Della cucina thailandese la cosa che temo di più sono le zuppe. Ne ho mangiate di buonissime, di svariati tipi, di alcune non sono nemmeno stata in grado di identificare gli ingredienti, ma c’è il fatto che ti fregano. Celano furbescamente quello che si nasconde tra i noodle e le verdure: pezzettoni di peperoncino in agguato nel piatto. E anche se i pezzetti di peperoncino li scanso ormai è troppo tardi perché tutta la zuppa è stata “contaminata”.

Come non ricordare quel mio pranzo ad Ayutthaya, seduta a un banchetto, davanti alla mia zuppa fumante (e non solo per il calore), con la figlia della cuoca che faceva i compiti e mi guardava con compassione mentre io mangiavo (o meglio, cercavo di mangiare) con i lacrimoni che mi scendevano sulle guance.
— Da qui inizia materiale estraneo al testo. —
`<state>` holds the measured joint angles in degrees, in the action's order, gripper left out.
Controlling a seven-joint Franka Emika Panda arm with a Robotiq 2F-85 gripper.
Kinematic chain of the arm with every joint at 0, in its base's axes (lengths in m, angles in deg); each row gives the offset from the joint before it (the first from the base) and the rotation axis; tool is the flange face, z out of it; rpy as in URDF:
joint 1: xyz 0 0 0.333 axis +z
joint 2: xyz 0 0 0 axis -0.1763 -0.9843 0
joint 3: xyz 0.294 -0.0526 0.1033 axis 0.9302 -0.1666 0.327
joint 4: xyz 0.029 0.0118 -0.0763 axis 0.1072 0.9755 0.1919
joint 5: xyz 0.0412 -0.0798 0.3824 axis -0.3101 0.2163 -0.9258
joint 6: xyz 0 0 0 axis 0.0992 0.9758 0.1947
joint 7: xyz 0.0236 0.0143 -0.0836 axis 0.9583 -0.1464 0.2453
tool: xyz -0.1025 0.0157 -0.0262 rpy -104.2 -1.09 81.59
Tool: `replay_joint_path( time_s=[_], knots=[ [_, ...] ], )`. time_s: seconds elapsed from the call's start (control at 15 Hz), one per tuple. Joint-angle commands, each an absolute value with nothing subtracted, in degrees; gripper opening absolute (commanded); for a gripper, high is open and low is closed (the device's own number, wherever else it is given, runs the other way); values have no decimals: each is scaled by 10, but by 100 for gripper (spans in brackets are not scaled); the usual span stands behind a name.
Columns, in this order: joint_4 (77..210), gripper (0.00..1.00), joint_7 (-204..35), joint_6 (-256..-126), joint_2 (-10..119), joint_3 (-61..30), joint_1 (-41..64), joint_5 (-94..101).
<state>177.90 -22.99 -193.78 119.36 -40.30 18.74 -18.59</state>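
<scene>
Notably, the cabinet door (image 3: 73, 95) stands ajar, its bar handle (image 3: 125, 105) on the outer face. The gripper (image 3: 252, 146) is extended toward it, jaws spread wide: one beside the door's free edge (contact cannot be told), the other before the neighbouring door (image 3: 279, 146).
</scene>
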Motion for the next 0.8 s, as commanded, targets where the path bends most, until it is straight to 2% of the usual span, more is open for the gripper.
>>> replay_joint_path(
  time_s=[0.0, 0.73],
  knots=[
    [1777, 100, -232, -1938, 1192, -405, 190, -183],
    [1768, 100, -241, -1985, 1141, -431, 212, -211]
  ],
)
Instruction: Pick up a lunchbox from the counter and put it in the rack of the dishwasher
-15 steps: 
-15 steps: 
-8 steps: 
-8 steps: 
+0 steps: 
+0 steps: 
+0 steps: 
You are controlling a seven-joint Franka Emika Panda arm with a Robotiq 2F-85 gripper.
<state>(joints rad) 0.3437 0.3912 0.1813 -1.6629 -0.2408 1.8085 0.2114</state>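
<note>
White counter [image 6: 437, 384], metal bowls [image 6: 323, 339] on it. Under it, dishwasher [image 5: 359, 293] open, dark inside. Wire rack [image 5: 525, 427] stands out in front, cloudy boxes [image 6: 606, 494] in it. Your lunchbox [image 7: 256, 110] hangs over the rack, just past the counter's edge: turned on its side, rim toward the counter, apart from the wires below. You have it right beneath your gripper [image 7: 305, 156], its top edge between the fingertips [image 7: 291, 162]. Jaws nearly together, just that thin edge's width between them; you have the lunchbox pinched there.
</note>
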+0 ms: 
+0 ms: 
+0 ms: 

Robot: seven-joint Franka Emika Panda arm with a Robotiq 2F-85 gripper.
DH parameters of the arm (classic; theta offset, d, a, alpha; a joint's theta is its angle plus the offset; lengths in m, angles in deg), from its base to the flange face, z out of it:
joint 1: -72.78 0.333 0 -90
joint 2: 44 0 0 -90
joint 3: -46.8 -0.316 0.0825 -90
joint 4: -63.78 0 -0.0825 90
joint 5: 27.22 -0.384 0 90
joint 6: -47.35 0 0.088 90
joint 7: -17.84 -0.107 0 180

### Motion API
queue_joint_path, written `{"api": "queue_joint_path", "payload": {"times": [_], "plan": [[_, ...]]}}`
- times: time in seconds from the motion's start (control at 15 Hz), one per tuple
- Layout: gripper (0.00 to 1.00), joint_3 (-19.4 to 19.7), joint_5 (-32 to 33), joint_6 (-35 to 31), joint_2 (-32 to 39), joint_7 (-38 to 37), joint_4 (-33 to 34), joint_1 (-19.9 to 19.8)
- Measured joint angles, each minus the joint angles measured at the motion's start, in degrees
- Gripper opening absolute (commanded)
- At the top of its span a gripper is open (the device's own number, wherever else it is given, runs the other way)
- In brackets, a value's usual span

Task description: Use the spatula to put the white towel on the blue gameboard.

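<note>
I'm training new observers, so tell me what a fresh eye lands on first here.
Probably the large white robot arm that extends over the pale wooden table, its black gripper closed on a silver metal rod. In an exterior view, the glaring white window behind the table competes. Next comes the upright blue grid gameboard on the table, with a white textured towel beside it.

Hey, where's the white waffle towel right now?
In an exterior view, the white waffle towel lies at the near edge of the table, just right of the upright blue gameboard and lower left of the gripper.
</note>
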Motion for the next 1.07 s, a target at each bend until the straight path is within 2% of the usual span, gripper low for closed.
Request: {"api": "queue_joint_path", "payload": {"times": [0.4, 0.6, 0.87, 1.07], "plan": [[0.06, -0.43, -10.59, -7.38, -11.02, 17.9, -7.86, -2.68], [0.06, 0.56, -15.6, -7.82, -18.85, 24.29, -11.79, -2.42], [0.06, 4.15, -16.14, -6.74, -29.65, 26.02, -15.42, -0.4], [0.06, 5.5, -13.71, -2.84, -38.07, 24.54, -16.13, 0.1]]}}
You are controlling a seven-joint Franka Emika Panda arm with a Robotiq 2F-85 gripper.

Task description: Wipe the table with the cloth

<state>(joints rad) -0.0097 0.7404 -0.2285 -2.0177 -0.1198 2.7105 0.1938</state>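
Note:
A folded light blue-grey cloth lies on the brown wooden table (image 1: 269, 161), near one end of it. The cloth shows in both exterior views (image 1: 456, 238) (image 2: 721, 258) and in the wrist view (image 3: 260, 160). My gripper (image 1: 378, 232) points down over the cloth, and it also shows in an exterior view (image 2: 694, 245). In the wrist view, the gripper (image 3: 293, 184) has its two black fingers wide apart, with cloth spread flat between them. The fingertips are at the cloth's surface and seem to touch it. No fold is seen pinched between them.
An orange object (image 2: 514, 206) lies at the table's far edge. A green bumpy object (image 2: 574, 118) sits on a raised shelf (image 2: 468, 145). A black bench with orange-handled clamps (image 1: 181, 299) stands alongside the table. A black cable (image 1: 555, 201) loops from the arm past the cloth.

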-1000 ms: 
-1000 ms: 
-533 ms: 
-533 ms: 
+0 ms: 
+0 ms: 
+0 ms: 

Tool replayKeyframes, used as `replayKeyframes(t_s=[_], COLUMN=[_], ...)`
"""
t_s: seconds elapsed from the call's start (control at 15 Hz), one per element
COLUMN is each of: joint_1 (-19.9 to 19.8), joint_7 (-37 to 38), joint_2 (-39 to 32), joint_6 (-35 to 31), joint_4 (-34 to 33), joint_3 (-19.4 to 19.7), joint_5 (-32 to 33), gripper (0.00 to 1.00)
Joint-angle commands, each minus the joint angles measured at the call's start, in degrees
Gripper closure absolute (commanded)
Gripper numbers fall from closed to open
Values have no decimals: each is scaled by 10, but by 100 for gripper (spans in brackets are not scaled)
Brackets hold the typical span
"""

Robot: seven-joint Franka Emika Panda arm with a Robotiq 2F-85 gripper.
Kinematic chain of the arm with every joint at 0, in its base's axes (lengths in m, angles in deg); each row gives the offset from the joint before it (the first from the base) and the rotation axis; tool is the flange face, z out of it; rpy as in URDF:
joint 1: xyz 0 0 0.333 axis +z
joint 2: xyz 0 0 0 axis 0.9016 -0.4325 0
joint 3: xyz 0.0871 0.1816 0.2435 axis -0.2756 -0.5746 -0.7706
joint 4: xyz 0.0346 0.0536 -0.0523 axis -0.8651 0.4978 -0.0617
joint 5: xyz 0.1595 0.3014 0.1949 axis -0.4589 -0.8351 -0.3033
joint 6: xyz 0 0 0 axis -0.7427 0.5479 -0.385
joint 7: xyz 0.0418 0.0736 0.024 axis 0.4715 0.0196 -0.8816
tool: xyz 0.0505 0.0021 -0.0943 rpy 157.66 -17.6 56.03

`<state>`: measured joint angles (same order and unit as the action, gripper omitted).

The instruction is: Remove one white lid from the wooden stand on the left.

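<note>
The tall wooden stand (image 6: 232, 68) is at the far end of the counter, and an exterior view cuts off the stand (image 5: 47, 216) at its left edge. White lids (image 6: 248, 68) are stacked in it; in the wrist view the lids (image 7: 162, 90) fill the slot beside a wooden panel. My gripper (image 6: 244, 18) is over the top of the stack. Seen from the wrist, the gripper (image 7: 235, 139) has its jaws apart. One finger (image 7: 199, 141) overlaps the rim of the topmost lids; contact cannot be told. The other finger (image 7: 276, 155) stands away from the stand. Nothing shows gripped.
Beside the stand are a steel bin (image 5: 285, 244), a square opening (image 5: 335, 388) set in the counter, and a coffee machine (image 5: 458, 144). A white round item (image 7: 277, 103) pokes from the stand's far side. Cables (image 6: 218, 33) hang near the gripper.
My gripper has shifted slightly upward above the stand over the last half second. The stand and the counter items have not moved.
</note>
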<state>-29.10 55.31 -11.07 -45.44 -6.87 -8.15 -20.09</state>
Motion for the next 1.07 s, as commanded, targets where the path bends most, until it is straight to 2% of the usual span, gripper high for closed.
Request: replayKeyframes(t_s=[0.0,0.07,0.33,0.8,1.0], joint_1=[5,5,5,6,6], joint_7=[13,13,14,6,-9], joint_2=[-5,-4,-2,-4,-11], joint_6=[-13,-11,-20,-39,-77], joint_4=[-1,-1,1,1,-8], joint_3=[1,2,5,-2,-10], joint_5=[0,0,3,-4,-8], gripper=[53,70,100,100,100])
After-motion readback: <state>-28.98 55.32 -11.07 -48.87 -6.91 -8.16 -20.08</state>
Che fosse forse il Tom Yam, la zuppa thailandese considerata la più piccante in assoluto?

A volte mi auto-impongo di finire tutto il brodo comunque, anche se è piccante, altre volte qualcuno dentro di me urla pietà e mi lascio il lavoro incompiuto. Ma so che posso migliorare!

E il vostro rapporto con il piccante come è?